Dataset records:
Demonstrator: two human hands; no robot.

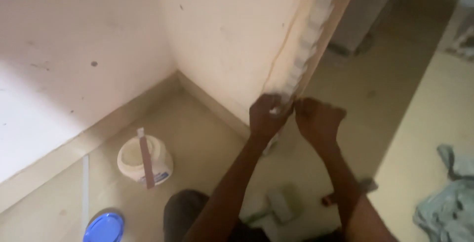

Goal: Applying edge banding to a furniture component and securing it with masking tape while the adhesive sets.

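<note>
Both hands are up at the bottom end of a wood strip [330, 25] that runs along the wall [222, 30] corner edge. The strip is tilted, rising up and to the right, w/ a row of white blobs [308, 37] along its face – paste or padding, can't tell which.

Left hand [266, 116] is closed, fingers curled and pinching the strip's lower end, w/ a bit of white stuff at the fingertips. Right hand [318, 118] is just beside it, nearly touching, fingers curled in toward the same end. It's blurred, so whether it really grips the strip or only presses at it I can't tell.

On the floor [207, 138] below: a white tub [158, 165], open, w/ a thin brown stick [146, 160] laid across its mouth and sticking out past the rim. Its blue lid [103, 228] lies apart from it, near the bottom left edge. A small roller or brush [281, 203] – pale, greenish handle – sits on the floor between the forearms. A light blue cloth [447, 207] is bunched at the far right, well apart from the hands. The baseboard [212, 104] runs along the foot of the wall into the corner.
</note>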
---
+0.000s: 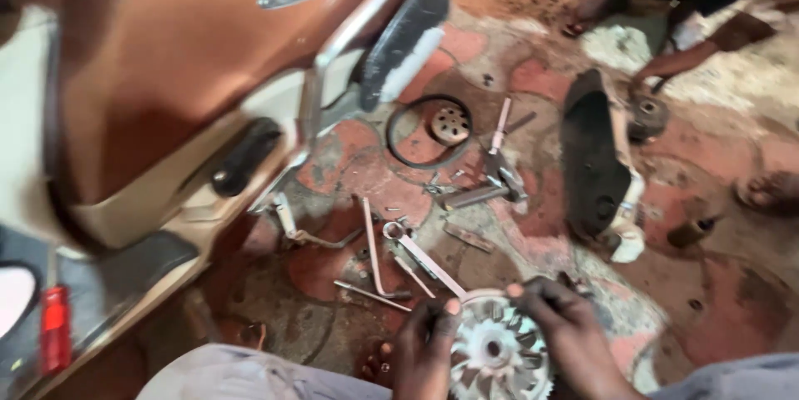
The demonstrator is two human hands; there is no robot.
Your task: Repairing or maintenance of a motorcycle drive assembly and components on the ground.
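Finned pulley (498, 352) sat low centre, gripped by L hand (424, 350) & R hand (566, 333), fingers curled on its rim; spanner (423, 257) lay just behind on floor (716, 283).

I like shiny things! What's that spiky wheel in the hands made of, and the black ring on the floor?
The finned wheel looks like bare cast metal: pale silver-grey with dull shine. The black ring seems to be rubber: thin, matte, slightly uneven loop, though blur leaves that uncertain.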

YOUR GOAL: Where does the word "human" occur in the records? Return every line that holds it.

WRITTEN ANSWER:
Demonstrator: two human hands; no robot.
The demonstrator is two human hands; there is no robot.

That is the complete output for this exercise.